**Directions**
Determine which lines of the records include the word "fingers", and copy them.

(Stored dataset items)
*** Block opens ***
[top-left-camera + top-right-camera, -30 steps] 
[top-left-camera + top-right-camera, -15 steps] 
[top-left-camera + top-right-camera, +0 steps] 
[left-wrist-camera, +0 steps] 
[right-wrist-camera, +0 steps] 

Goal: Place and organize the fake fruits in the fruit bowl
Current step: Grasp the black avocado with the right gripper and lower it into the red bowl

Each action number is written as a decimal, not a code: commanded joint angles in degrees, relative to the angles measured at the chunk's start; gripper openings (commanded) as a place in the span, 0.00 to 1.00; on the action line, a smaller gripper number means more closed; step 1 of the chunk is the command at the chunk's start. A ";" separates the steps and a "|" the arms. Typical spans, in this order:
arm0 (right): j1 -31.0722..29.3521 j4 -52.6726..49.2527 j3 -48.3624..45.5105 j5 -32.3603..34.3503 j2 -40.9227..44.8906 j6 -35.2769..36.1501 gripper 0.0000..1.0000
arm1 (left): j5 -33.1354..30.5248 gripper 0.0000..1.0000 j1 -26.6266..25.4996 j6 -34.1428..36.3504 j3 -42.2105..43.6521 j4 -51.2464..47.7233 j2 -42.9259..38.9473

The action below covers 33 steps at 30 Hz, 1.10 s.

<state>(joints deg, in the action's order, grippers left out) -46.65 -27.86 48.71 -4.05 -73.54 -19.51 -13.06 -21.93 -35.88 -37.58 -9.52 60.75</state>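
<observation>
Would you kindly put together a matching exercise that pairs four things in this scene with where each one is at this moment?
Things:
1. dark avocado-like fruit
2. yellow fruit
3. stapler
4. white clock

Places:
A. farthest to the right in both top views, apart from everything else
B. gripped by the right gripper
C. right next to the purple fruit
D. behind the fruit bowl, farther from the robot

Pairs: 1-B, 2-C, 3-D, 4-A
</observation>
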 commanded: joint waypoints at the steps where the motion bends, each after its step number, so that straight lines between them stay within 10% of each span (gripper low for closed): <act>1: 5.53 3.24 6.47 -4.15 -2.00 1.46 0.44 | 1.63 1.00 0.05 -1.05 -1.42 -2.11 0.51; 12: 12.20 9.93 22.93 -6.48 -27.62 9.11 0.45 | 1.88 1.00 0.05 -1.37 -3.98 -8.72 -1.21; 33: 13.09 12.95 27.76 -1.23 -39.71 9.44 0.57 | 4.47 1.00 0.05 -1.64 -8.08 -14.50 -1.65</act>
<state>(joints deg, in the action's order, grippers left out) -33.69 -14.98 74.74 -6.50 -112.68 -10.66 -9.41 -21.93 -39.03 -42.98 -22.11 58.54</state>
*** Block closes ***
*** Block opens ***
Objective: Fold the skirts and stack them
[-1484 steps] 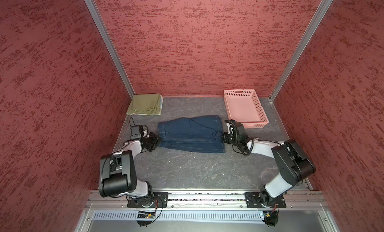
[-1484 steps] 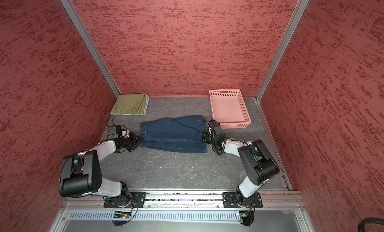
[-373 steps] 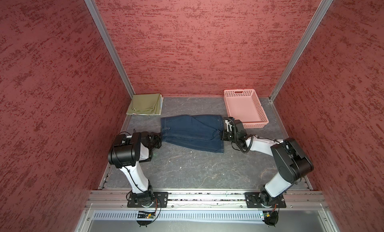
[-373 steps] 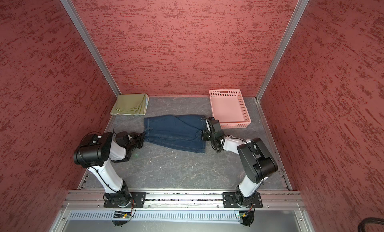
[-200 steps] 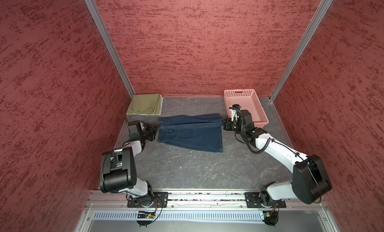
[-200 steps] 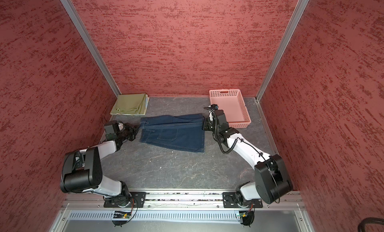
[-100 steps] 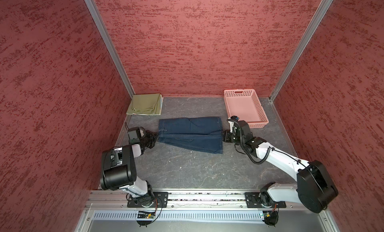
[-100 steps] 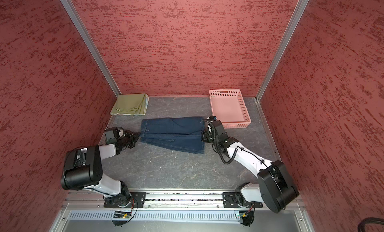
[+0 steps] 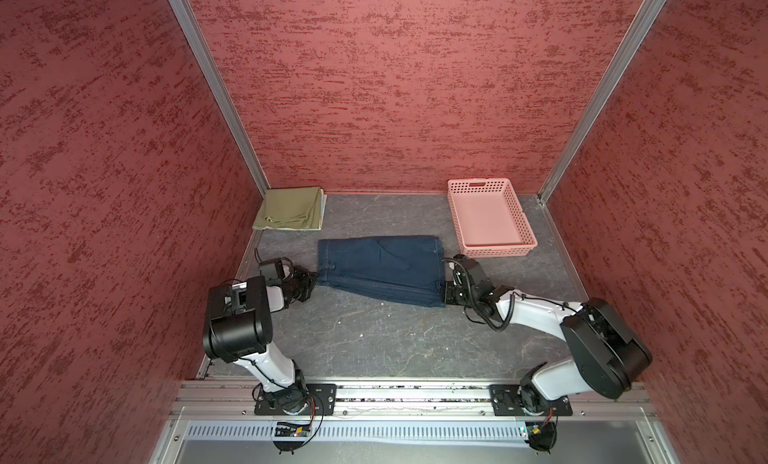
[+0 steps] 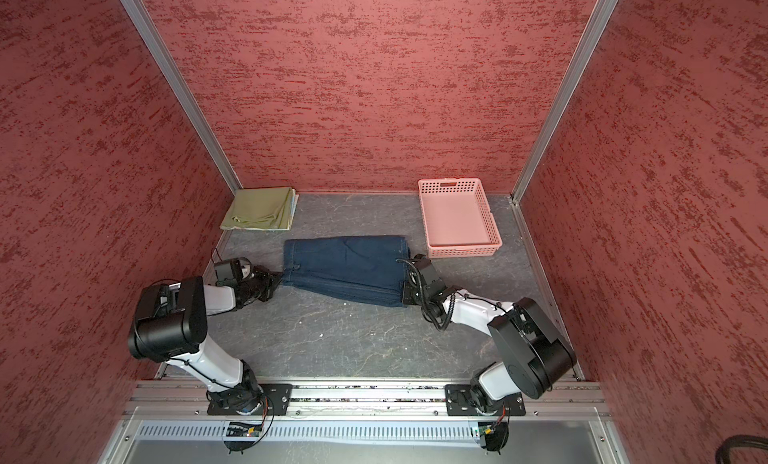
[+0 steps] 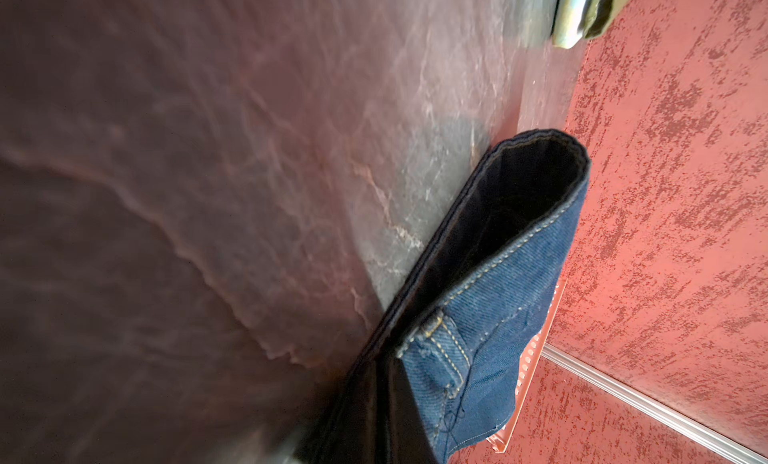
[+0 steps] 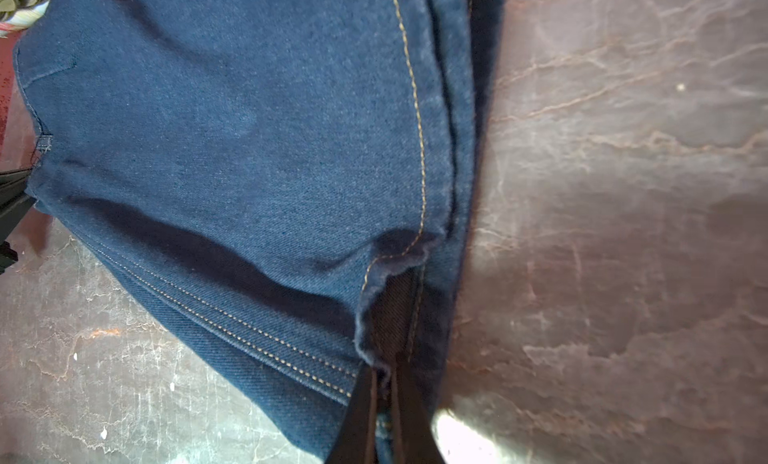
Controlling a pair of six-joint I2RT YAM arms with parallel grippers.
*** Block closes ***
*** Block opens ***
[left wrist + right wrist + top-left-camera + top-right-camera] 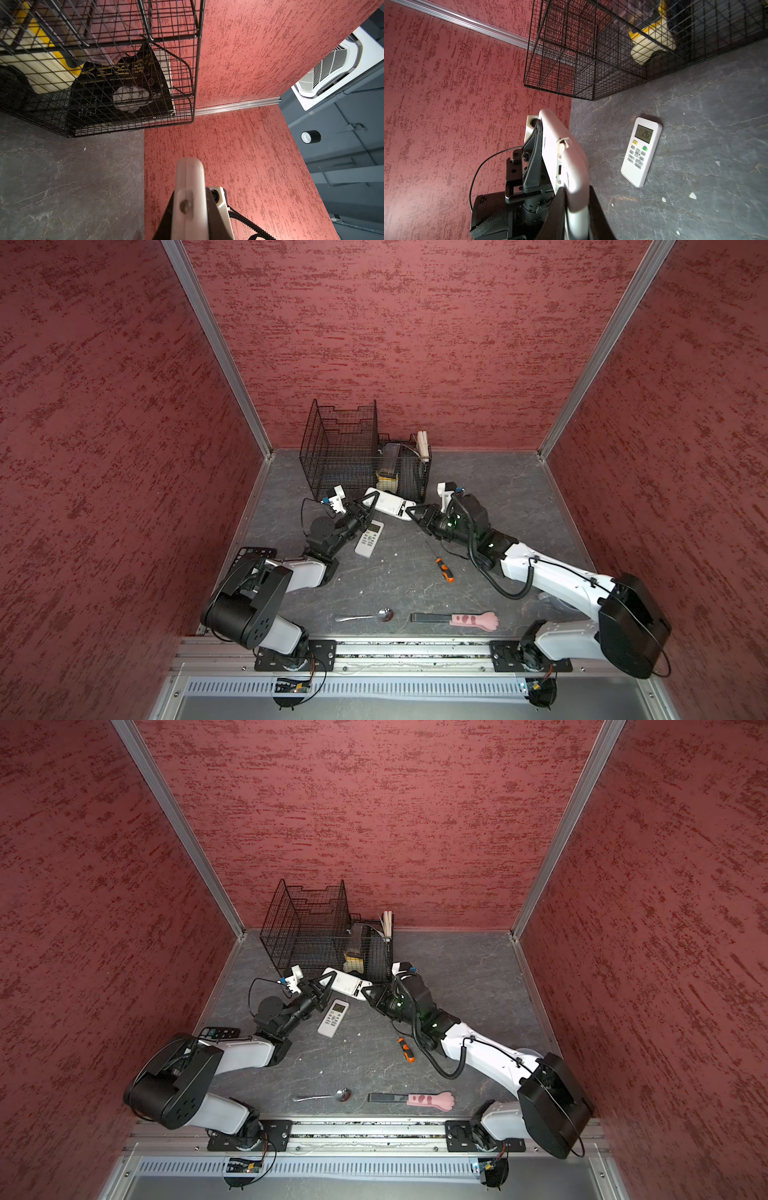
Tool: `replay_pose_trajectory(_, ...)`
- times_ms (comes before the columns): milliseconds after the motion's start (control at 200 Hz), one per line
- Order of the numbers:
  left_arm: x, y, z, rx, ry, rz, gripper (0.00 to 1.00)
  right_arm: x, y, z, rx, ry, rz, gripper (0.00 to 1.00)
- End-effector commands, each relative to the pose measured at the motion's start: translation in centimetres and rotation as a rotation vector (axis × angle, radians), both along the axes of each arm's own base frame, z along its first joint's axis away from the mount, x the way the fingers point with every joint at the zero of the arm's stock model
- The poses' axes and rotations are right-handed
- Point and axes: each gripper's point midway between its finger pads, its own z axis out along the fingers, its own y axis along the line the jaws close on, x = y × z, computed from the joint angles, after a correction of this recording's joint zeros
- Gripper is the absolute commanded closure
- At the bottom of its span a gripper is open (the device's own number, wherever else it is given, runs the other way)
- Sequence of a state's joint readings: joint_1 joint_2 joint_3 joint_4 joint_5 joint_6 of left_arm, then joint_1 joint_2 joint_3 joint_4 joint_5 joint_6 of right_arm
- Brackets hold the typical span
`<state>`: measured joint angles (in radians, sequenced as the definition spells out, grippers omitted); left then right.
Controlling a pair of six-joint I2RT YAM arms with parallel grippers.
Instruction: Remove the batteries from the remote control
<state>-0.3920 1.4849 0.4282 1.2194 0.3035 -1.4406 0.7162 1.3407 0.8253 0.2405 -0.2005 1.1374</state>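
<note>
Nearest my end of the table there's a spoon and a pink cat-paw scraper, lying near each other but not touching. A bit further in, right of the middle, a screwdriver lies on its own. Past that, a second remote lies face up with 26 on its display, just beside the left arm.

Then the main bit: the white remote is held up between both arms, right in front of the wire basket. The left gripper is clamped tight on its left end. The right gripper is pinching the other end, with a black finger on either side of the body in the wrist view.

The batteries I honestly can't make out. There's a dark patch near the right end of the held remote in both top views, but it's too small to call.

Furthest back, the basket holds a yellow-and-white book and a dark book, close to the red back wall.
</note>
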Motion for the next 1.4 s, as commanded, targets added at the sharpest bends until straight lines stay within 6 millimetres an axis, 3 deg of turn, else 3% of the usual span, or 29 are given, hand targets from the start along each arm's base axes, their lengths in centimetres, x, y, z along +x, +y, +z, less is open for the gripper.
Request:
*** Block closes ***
**Answer space**
- End-effector commands, each relative to the pose measured at the motion's start: translation in centimetres and rotation as a rotation vector (axis × angle, radians), both along the axes of each arm's own base frame, z along its first joint's axis away from the mount, x the way the fingers point with every joint at the zero of the arm's stock model
- Point and axes: each gripper's point midway between its finger pads, its own z axis out along the fingers, its own y axis along the line the jaws close on, x = y × z, computed from the joint angles, after a correction of this recording's joint zeros

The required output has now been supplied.